## Work required
From the records, report how many lines hold the word "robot", with the number as the sole reply.

>>>

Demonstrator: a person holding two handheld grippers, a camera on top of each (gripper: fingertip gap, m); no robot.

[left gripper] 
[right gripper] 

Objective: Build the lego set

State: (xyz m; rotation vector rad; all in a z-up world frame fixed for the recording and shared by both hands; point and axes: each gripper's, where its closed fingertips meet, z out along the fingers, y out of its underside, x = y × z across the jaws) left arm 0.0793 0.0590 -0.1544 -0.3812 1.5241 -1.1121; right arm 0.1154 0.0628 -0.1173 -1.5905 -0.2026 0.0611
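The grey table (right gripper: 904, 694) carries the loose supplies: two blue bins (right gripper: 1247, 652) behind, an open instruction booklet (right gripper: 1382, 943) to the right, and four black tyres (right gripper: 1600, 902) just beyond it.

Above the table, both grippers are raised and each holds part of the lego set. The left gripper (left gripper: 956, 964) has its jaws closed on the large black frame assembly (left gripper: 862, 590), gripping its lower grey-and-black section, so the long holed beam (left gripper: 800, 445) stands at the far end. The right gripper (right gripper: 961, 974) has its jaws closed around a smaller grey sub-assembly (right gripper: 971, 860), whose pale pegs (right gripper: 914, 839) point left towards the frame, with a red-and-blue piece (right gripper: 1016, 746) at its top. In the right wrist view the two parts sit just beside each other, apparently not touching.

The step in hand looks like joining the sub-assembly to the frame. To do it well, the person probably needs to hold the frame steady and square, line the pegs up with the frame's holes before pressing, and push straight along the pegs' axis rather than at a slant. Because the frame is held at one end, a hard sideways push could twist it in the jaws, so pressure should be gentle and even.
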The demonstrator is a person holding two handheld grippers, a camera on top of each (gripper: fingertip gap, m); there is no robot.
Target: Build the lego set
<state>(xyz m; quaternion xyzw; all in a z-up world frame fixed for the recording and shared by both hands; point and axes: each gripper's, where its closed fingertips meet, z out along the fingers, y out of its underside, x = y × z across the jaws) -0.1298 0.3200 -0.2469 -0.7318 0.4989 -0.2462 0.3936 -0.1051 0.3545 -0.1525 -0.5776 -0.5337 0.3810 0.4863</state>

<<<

## Expected answer
2